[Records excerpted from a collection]
^^^^^^^^^^^^^^^^

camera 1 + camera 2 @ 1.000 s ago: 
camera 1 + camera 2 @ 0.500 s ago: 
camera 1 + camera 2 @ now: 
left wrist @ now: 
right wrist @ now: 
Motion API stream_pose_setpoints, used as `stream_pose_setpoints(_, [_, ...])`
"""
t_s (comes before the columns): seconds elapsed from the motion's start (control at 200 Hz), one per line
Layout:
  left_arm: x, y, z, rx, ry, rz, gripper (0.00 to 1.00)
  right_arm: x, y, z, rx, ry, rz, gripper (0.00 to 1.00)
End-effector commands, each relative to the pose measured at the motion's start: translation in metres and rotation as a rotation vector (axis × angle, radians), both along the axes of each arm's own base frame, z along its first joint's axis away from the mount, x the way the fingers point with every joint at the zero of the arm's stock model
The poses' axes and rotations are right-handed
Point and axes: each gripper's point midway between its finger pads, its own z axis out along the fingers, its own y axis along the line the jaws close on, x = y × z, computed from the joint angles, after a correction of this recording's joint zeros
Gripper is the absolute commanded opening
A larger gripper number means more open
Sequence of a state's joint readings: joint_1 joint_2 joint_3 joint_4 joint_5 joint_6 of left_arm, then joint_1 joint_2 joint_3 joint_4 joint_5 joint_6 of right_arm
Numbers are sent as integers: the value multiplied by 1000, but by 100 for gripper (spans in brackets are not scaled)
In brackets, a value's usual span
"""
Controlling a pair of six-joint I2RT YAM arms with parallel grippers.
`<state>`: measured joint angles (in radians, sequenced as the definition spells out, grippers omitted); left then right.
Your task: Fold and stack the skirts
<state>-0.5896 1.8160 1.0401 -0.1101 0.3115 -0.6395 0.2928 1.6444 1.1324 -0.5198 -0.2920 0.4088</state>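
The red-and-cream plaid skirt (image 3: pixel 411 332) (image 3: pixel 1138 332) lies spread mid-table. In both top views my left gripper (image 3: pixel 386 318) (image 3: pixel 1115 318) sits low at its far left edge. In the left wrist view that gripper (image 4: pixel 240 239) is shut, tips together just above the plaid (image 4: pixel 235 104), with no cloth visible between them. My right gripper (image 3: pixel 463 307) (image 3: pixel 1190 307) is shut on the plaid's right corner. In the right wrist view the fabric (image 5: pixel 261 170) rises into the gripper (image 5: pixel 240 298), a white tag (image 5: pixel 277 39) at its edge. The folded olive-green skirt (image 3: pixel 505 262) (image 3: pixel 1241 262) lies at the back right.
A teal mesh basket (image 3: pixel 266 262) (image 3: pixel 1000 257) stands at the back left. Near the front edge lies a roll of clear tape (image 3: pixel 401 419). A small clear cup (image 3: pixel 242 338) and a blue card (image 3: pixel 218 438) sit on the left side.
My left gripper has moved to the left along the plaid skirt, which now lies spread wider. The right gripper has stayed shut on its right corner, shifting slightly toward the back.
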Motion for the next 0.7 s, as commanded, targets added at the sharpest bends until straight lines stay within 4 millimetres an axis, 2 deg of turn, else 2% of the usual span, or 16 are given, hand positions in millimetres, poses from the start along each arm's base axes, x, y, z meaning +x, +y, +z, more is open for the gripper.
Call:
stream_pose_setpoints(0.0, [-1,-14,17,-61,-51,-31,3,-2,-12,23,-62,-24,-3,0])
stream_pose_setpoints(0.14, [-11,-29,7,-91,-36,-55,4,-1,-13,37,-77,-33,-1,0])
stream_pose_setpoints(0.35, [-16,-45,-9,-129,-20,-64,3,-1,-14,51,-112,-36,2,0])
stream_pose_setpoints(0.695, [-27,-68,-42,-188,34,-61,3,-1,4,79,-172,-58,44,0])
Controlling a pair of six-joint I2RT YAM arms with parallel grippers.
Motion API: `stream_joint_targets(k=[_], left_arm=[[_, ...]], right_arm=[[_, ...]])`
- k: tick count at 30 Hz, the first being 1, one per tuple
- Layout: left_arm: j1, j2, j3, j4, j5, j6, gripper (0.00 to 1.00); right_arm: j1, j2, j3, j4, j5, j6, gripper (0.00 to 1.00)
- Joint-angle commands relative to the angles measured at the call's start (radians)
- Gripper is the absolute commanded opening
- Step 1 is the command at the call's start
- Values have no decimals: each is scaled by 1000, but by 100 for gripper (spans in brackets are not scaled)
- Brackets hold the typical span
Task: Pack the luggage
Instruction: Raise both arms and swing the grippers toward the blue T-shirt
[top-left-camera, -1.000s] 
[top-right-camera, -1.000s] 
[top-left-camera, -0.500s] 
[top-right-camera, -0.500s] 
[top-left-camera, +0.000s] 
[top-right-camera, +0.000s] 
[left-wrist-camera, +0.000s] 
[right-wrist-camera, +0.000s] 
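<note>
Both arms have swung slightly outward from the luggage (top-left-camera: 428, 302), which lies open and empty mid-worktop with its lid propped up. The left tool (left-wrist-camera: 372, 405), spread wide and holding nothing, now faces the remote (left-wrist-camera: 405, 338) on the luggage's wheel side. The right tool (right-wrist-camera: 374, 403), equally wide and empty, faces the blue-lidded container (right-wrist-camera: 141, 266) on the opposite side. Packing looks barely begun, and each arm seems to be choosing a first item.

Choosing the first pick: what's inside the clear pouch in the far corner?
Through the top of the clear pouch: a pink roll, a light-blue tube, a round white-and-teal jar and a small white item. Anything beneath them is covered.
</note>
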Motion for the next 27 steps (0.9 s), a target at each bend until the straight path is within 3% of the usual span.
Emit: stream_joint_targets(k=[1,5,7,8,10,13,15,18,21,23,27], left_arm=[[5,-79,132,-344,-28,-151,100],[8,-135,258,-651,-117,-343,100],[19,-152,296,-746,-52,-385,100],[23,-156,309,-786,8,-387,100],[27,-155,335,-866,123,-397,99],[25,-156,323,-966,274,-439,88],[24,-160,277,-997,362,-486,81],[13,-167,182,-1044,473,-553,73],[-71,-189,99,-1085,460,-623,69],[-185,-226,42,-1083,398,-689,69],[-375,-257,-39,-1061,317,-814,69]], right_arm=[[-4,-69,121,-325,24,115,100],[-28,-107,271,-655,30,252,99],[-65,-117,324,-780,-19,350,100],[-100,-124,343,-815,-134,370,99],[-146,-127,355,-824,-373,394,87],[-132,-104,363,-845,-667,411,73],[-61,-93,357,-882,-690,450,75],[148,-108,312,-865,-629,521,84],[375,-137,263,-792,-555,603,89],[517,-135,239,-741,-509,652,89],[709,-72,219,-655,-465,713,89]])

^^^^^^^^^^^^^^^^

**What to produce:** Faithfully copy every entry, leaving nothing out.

**Answer section:**
camera 1 + camera 2 @ 1.000 s ago: 
camera 1 + camera 2 @ 0.500 s ago: 
camera 1 + camera 2 @ now: 
left wrist @ now: 
right wrist @ now: 
Motion API stream_pose_setpoints, used as `stream_pose_setpoints(_, [_, ...])`
"""
t_s (comes before the columns): seconds elapsed from the motion's start (control at 200 Hz), one per line
Layout:
  left_arm: x, y, z, rx, ry, rz, gripper (0.00 to 1.00)
  right_arm: x, y, z, rx, ry, rz, gripper (0.00 to 1.00)
End-effector commands, each relative to the pose measured at the motion's start: translation in metres and rotation as a rotation vector (axis × angle, radians), both along the axes of each arm's own base frame, z along its first joint's axis away from the mount, x the way the fingers point with every joint at the zero of the arm's stock model
The poses' axes and rotations are right-handed
Point and axes: each gripper's point midway between its finger pads, its own z axis out along the fingers, its own y axis along the line the jaws close on, x = y × z, computed from the joint angles, after a correction of this recording's joint zeros
Gripper is the absolute commanded opening
A larger gripper number means more open
Sequence of a state's joint readings: joint_1 joint_2 joint_3 joint_4 joint_5 joint_6 of left_arm, then joint_1 joint_2 joint_3 joint_4 joint_5 joint_6 of right_arm
Numbers are sent as integers: the value multiplied by 1000, but by 100 for gripper (spans in brackets are not scaled)
In brackets, a value's usual span
"""
Controlling a pair of six-joint I2RT YAM arms with parallel grippers.
`<state>`: measured joint angles (in radians, sequenced as the definition spells out, grippers omitted); left then right.
Your task: Fold and stack the skirts
<state>-0.5896 1.8160 1.0401 -0.1101 0.3115 -0.6395 0.2928 1.6444 1.1324 -0.5198 -0.2920 0.4088</state>
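The red-and-cream plaid skirt (image 3: pixel 411 332) (image 3: pixel 1138 332) lies spread mid-table. In both top views my left gripper (image 3: pixel 386 318) (image 3: pixel 1115 318) sits low at its far left edge. In the left wrist view that gripper (image 4: pixel 240 239) is shut, tips together just above the plaid (image 4: pixel 235 104), with no cloth visible between them. My right gripper (image 3: pixel 463 307) (image 3: pixel 1190 307) is shut on the plaid's right corner. In the right wrist view the fabric (image 5: pixel 261 170) rises into the gripper (image 5: pixel 240 298), a white tag (image 5: pixel 277 39) at its edge. The folded olive-green skirt (image 3: pixel 505 262) (image 3: pixel 1241 262) lies at the back right.
A teal mesh basket (image 3: pixel 266 262) (image 3: pixel 1000 257) stands at the back left. Near the front edge lies a roll of clear tape (image 3: pixel 401 419). A small clear cup (image 3: pixel 242 338) and a blue card (image 3: pixel 218 438) sit on the left side.
My left gripper has moved to the left along the plaid skirt, which now lies spread wider. The right gripper has stayed shut on its right corner, shifting slightly toward the back.
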Motion for the next 0.7 s, as commanded, targets added at the sharpest bends until straight lines stay within 4 millimetres an axis, 2 deg of turn, else 2% of the usual span, or 16 are given, hand positions in millimetres, poses from the start along each arm's base axes, x, y, z meaning +x, +y, +z, more is open for the gripper.
Call:
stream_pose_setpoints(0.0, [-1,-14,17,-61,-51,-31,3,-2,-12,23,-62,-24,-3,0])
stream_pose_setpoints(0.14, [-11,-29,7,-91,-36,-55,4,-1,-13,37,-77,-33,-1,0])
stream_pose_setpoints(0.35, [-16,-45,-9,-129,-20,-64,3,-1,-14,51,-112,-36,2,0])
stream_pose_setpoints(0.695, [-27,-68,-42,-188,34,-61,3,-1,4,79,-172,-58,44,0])
Controlling a pair of six-joint I2RT YAM arms with parallel grippers.
Motion API: `stream_joint_targets(k=[_], left_arm=[[_, ...]], right_arm=[[_, ...]])`
- k: tick count at 30 Hz, the first being 1, one per tuple
- Layout: left_arm: j1, j2, j3, j4, j5, j6, gripper (0.00 to 1.00); right_arm: j1, j2, j3, j4, j5, j6, gripper (0.00 to 1.00)
- Joint-angle commands relative to the angles measured at the call's start (radians)
- Gripper is the absolute commanded opening
- Step 1 is the command at the call's start
- Values have no decimals: each is scaled by 1000, but by 100 for gripper (spans in brackets are not scaled)
- Brackets hold the typical span
Task: Pack the luggage
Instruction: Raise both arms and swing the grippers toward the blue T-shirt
[top-left-camera, -1.000s] 
[top-right-camera, -1.000s] 
[top-left-camera, -0.500s] 
[top-right-camera, -0.500s] 
[top-left-camera, +0.000s] 
[top-right-camera, +0.000s] 
[left-wrist-camera, +0.000s] 
[right-wrist-camera, +0.000s] 
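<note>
Both arms have swung slightly outward from the luggage (top-left-camera: 428, 302), which lies open and empty mid-worktop with its lid propped up. The left tool (left-wrist-camera: 372, 405), spread wide and holding nothing, now faces the remote (left-wrist-camera: 405, 338) on the luggage's wheel side. The right tool (right-wrist-camera: 374, 403), equally wide and empty, faces the blue-lidded container (right-wrist-camera: 141, 266) on the opposite side. Packing looks barely begun, and each arm seems to be choosing a first item.

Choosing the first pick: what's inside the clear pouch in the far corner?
Through the top of the clear pouch: a pink roll, a light-blue tube, a round white-and-teal jar and a small white item. Anything beneath them is covered.
</note>
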Motion for the next 27 steps (0.9 s), a target at each bend until the straight path is within 3% of the usual span.
Emit: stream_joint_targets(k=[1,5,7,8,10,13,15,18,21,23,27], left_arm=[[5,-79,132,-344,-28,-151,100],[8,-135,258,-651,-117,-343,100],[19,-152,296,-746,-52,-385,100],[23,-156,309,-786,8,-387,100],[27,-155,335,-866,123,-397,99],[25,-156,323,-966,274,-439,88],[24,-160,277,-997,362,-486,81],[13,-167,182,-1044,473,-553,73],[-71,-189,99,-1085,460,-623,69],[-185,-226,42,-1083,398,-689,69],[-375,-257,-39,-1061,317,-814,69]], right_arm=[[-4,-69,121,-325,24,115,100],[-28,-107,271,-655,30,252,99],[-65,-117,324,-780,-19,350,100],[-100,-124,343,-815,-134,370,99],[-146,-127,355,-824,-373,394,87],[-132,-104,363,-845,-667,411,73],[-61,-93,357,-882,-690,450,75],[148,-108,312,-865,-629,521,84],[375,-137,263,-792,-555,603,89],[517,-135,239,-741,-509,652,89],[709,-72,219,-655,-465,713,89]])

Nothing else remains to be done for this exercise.